Reuters wrote about a controversial plan that uses GPS (among others techniques) to track drivers in the Island. Via Engadget.

Yahoo Pipes now has GeoRSS support, so you can build a pipe to grab feeds based on their location.

Make found this post about a project that hooks up a Garmin eTrex to Nikon D200.

Geocaching still the best way to get someone started with GPS.

CNET reviews the Pharos GPS Phone 600e and doesn't like it. The 600e doesn't include navigation software (while the 600 does). Via SolSie.

Trust on Technology: New Zealand boaters also asked to keep their maps around.

TeleAtlas going 3D with its City Maps. From the PR:

"By leveraging Tele Atlas 3D city maps, developers can add recognizable building representations with excellent optical quality while maintaining a low volume of data.[...] This ability to present the highly detailed, true-to-life 3D models at exceptionally low data volumes was achieved through a new parametric texture technology developed by GTA Geoinformatik GmbH, a German company with extensive experience in 3D geo-referenced visualization and modelling."

: quick review of iGuidance and MS Streets and Trips by Warner Croker on GottaBeMobile.

EU is considering running the late in schedule Galileo Project.

US considering use of (A)GPS equipped cell phones to help track terrorist attacks.

Free Google Earth client: That's one of the FSF top priorities. Good one.

Emotional Maps of San Francisco. Or how to use GSR while strolling in the City.

2D barcodes used to help commuters in France by providing real-time traffic data

O'Reilly Where 2.0 is coming and bringing GeoCommons Launch.Via LBSZone

Interesting post on eating your own dogfood at MS Mobile Blog. It also shows how HTC is helping out with the development of Windows Mobile.

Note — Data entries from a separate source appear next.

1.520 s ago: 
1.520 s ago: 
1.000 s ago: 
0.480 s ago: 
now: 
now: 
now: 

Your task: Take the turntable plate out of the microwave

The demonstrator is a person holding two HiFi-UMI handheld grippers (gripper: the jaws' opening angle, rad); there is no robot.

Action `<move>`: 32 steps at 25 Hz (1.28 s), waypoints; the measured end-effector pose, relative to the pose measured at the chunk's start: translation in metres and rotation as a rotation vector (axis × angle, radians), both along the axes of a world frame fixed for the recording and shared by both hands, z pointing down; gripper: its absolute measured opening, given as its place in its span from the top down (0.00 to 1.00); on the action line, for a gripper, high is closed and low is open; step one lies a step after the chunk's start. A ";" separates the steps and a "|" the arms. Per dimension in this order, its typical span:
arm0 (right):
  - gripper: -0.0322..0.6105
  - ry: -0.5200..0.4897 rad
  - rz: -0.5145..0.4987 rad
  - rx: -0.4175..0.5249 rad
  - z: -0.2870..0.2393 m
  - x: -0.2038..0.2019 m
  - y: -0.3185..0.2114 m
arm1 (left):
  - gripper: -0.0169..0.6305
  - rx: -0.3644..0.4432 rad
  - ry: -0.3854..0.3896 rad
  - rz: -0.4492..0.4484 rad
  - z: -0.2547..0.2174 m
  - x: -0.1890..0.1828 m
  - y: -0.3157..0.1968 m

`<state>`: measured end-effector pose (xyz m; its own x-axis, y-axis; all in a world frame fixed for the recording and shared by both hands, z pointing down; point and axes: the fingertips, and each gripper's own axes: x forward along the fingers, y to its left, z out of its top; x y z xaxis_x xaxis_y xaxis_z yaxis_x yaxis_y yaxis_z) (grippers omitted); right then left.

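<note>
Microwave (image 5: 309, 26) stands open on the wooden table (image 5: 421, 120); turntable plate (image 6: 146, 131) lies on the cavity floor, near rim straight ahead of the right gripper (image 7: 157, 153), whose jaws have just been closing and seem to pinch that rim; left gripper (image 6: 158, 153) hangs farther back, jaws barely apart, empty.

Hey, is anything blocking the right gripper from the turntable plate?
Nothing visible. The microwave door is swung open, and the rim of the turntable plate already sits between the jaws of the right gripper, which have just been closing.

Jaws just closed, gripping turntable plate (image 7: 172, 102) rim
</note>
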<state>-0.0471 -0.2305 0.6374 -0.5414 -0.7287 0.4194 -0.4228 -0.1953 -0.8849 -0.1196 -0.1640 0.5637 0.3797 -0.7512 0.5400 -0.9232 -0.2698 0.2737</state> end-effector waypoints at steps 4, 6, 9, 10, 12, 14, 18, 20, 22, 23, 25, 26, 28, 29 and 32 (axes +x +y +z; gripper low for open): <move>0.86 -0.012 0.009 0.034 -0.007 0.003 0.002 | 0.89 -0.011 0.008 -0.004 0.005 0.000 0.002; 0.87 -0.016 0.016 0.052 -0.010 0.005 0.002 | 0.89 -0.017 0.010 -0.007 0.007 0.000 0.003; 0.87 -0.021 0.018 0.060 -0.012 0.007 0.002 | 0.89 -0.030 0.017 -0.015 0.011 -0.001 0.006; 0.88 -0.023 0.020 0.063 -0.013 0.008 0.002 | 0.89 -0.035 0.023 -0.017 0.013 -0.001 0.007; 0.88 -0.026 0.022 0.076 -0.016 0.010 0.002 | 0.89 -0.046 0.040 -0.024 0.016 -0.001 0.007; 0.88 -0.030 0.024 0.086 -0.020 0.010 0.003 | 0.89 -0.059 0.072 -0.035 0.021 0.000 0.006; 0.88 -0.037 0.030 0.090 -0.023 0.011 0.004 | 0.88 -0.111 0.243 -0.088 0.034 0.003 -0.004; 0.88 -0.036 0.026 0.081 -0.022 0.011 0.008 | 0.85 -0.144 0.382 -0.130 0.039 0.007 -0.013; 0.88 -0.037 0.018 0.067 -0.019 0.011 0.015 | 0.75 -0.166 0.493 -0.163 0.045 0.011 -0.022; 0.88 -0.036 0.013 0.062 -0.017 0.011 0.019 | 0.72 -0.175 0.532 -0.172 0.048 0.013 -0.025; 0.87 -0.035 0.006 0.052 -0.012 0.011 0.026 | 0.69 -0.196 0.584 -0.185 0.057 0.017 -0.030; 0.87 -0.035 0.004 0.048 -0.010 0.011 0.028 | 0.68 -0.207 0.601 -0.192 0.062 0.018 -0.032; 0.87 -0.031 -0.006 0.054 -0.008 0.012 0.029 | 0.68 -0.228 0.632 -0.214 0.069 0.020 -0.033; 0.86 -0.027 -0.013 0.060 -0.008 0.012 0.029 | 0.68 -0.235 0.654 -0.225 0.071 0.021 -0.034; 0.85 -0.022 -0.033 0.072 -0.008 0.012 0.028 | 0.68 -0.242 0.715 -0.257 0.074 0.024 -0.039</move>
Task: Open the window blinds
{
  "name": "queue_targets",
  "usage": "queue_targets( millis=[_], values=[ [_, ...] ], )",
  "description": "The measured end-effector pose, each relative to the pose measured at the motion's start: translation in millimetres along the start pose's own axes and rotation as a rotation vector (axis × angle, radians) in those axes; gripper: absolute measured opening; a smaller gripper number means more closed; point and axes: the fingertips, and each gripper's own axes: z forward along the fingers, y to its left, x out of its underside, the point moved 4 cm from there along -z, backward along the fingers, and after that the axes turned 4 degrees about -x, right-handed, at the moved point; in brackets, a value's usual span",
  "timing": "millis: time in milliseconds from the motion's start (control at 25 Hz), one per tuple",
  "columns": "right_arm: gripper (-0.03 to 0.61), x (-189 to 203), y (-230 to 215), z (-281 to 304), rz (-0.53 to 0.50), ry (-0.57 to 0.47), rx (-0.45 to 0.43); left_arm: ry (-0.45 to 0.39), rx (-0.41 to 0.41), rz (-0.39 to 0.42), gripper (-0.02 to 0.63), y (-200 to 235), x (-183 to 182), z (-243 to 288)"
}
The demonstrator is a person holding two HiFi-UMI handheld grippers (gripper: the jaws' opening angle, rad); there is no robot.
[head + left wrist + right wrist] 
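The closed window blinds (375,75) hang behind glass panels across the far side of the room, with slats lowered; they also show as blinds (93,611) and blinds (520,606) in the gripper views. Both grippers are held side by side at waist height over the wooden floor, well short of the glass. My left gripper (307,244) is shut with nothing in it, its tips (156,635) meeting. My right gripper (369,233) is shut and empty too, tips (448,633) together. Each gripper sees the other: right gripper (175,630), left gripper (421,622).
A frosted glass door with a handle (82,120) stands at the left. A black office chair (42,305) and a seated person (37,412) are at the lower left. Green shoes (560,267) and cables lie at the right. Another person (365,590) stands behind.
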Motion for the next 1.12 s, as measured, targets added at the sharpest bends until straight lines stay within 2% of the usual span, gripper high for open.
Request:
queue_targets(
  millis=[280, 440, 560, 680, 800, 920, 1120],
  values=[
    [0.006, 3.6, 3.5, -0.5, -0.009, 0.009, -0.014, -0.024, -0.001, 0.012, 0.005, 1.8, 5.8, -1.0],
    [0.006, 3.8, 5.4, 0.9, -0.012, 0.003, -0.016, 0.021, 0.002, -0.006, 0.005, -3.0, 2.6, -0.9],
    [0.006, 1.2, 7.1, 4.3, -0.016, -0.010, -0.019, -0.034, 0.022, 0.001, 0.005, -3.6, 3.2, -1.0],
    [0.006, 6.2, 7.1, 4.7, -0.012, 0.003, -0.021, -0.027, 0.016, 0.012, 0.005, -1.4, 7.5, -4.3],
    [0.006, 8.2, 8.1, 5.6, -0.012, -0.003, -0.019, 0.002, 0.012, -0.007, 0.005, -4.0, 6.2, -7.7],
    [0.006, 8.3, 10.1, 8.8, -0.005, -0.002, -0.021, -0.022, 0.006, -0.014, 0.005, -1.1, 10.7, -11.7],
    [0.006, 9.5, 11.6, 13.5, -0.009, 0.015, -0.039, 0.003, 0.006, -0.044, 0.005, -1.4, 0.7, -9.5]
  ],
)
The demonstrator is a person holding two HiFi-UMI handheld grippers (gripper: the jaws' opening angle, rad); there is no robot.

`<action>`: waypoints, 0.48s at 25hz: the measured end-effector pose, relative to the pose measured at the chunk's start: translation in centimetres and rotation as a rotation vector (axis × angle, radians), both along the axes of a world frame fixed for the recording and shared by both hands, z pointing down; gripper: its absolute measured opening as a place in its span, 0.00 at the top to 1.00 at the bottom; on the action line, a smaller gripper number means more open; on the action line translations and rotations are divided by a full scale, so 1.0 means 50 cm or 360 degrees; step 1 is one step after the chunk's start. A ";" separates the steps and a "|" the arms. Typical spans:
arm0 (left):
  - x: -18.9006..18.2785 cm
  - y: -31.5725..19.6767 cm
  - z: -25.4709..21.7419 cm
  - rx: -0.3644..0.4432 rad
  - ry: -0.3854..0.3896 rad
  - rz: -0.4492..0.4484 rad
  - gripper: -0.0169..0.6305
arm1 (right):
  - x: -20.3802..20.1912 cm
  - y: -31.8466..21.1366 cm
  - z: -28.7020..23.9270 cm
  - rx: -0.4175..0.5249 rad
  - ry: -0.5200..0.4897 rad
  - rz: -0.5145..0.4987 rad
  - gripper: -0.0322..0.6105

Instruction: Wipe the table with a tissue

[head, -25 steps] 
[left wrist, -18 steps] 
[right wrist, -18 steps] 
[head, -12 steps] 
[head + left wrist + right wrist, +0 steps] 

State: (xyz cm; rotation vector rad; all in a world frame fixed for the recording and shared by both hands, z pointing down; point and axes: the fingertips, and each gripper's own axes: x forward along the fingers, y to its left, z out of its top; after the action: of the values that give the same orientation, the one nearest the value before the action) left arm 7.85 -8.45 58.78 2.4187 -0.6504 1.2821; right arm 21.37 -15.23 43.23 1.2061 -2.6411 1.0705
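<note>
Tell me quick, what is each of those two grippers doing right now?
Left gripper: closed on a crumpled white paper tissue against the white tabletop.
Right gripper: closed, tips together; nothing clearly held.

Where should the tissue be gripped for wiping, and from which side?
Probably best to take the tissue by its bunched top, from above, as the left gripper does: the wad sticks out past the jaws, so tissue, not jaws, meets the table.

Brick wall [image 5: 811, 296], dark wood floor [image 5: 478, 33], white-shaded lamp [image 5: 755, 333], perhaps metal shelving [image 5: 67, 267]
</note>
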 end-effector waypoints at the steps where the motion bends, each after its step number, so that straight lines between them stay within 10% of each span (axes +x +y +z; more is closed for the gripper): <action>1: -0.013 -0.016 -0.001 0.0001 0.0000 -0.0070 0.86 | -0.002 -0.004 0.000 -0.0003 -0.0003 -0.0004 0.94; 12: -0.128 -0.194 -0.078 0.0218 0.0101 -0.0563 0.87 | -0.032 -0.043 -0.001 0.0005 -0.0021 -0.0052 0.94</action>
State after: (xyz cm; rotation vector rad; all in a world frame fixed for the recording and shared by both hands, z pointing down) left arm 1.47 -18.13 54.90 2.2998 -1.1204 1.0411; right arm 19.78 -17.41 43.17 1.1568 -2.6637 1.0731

Programmable Web published a list of resources for developing mashups with Ruby including among them:

Saturday, May 05, 2007

Economist: When Everything Connects

As OgleEarth already acted upon. It is all in the cover of current (for US) The Economist.

It is all connected. More about the cover at Moteiv.

Wednesday, May 02, 2007

Landscaping, Locals, Tags

Some synchronicity on this one: spent sometime looking up stitching packages and ran into a local artist. Today I find an article on Digital Urban about the same sort of tooling but for the Nokia N95.

You are It

In other parts, (Vegas to be specific or Venetian Hotel to be even more) MEDC 2007 in on its way and Daniel Wagner in a research on Augmented Reality is showing SignPost2007, a Windows Mobile version of his project .

The Windows version evolved quite a bit since his early prototypes in a research project born at the Graz University.

SignPost uses a lower resolution version of tags similar to the QuickResponse codes used in Japan. The low-res encoding provides less combinations but it should be certainly faster to read/process.

The library used to prototype the "computer vision tracking" to read these tags AR Toolkit Plus is available for download.